Jonathan advises a wide range of both public and private clients, including development-stage, emerging-growth and middle-market companies as well as angel investors, venture capital firms and strategic investors. Jonathan’s practice focuses on venture capital and corporate finance, intellectual property licensing, mergers and acquisitions, securities law and general corporate and business matters. Jonathan has represented corporations and other entities in a wide variety of industries, including Internet and e-commerce, apparel, medical devices, entertainment and high technology.

Jonathan has substantial experience managing a variety of strategic transactions, including angel and venture capital financing transactions, private equity and debt financings, mergers and acquisitions in the public and private markets and offerings by public companies.
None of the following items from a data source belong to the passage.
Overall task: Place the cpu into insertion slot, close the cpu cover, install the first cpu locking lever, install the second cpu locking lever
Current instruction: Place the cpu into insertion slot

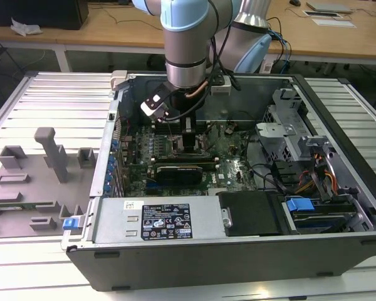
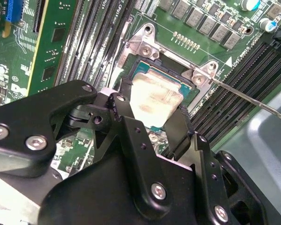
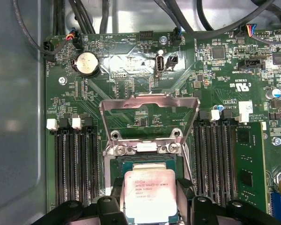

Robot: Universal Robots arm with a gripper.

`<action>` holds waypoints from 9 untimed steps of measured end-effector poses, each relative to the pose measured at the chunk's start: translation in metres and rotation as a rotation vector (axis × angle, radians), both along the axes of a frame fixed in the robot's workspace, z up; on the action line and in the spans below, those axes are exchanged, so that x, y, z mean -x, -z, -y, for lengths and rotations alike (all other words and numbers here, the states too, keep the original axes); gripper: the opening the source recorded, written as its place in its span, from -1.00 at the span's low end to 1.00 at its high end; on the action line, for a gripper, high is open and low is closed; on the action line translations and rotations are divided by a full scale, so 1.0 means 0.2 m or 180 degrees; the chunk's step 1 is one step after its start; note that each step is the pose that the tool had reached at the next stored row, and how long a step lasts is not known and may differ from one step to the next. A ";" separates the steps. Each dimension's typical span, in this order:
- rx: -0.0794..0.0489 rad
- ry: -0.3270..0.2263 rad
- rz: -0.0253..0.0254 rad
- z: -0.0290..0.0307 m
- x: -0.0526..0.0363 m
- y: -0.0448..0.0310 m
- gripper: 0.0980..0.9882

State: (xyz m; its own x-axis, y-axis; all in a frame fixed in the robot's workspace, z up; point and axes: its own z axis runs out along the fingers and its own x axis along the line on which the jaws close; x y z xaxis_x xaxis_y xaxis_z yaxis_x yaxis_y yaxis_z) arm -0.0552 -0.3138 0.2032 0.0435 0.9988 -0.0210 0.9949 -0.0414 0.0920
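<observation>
1. In the exterior view the arm (image 1: 187, 56) reaches straight down into an open computer case (image 1: 238, 248), with its gripper (image 1: 189, 139) low over the green board (image 1: 235, 147).
2. The 2 black fingers (image 2: 118, 101) are narrowed onto the cpu (image 2: 155, 98) — 1 against each of 2 opposite edges, gripping it.
3. The cpu, silver top up, lies directly over the insertion slot (image 2: 165, 70). I cannot tell whether it is fully seated.
4. In the first wrist view the cpu cover (image 3: 150, 97) stands raised and open on its hinge, on the side of the slot away from the gripper. Green board shows through its square opening.
5. A thin wire lever (image 2: 246, 97) runs out from a corner of the slot, slanting across the black memory slots (image 2: 234, 75).
6. In the first wrist view those memory slots flank the insertion slot on both sides — a green memory card (image 3: 248, 164) stands in 1 row, and a round battery (image 3: 86, 63) sits beyond the cover.
</observation>
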 end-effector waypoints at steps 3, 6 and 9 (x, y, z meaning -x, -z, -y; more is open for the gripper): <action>0.0000 0.0000 0.0000 0.000 -0.001 0.006 -0.02; 0.0000 0.0000 0.0000 0.000 -0.006 0.007 -0.02; -0.0001 0.0000 0.0000 0.000 -0.007 0.013 -0.02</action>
State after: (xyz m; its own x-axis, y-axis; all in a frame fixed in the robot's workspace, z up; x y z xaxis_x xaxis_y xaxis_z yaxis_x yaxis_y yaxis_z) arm -0.0538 -0.3137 0.2005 0.0435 0.9988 -0.0208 0.9949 -0.0414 0.0920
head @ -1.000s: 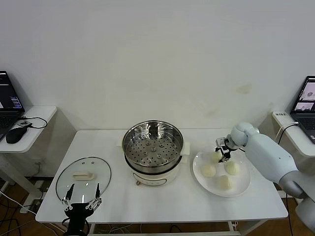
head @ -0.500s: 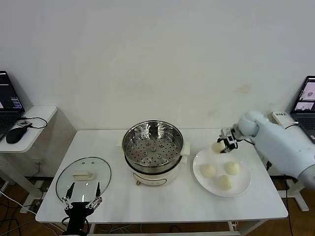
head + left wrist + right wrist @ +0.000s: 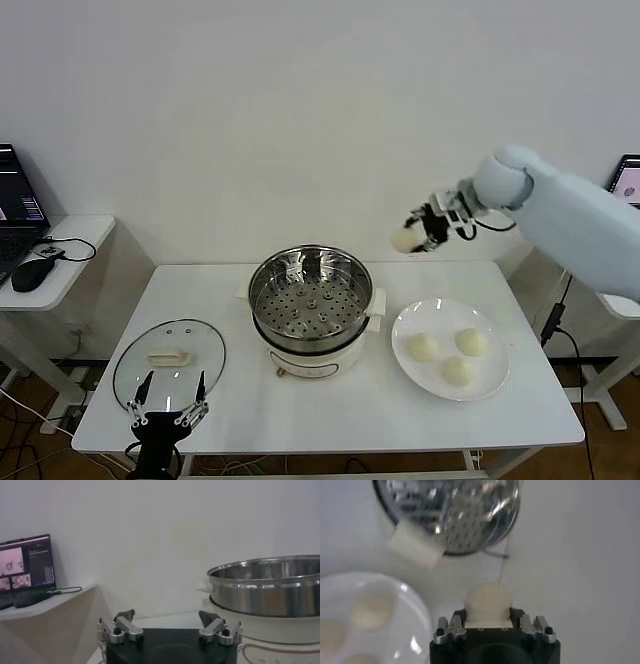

In addition, Jonathan counsels companies in connection with SEC reporting requirements and registrations, federal and state securities laws, corporate governance issues, joint ventures and strategic alliances and commercial contracts. Jonathan also has expertise advising companies in their formation process as well as on intellectual property matters including patents, trademarks, copyright and trade secrets.

Jonathan is a member of the Executive Committee of the Canadian California Business Council, an entity that was formed to support Canada and California businesses growth. The Council aims to use its membership network to connect bi-lateral opportunities that will result in the job creation, investment connection and trade partnership support.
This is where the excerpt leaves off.